Task
All of the lines below are to be transcribed faithfully, with pictures excluded from the copy.

Collected material
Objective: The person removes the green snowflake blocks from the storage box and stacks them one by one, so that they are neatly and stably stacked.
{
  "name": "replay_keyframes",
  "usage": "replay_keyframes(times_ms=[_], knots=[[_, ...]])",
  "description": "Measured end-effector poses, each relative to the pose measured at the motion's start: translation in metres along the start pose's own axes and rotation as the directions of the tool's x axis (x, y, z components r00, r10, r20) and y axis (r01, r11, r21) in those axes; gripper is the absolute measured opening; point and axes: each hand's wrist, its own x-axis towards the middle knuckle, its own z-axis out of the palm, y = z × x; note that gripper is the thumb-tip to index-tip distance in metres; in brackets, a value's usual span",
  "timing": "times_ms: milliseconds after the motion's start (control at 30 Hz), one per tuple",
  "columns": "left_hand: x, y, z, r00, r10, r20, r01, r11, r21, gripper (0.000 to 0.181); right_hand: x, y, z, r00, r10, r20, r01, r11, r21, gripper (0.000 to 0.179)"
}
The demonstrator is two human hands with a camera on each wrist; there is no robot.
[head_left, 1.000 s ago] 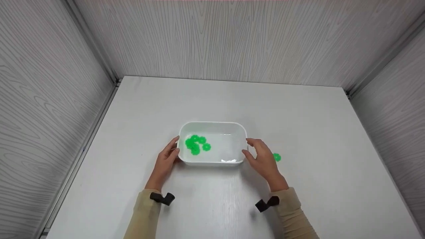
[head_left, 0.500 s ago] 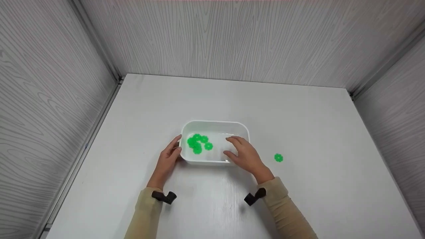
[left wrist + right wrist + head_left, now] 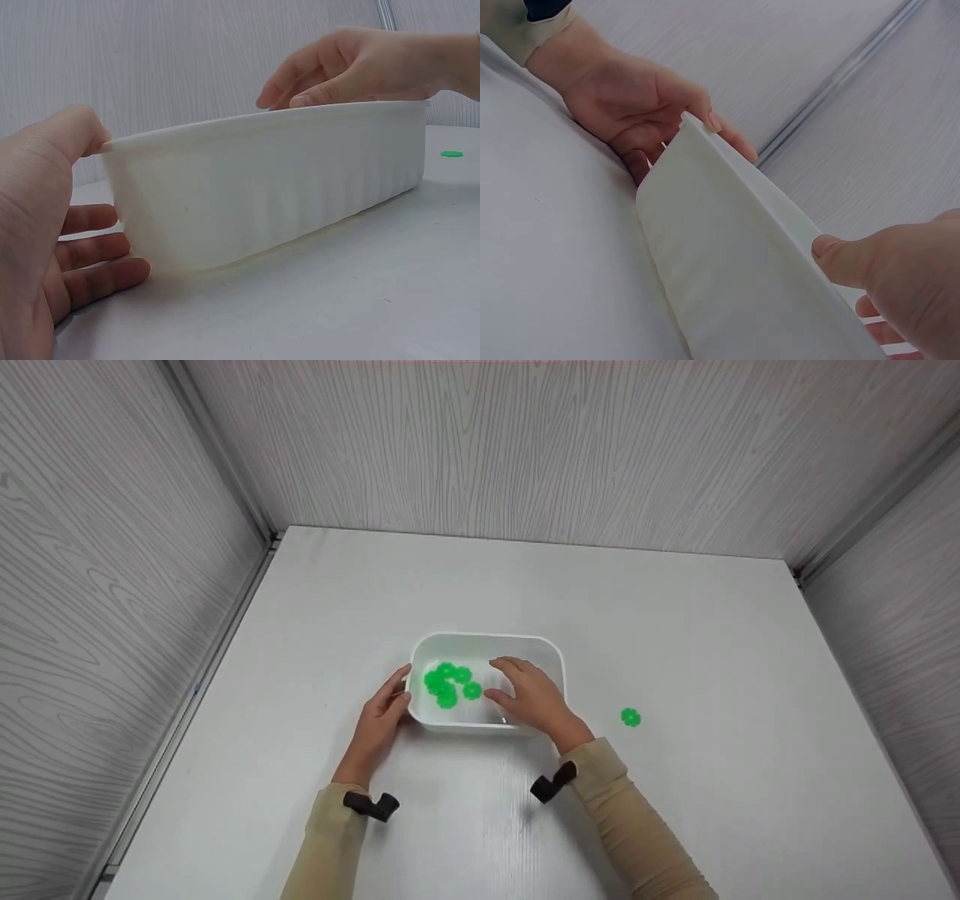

Expected answer
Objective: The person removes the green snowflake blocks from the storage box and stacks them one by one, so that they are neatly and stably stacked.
{
  "name": "replay_keyframes",
  "usage": "replay_keyframes(times_ms=[_], knots=[[_, ...]])",
  "description": "Measured end-effector poses, each relative to the pose measured at the motion's start: translation in metres along the start pose's own axes and rotation as the directions of the tool's x axis (x, y, z components r00, r10, r20) and y axis (r01, r11, r21) in those axes; gripper is the absolute measured opening; point and axes: each hand's wrist, its own x-axis towards the middle knuckle, its own z-axis out of the palm, y = z × x; note that gripper is the thumb-tip to index-tip distance in metres; in brackets, a value's usual span",
  "timing": "times_ms: milliseconds after the motion's start (control at 30 Hz), one per tuple",
  "columns": "left_hand: x, y, z, r00, r10, r20, r01, r11, r21, gripper (0.000 to 0.181); right_hand: x, y, z, r00, r10, r20, r01, r11, r21, gripper (0.000 to 0.179)"
}
The demonstrator is two human hands with a camera on each wrist; there is no robot.
[head_left, 1.000 s ago] 
[head_left, 0.500 s ago] 
[left wrist + right wrist + head_left, now] 

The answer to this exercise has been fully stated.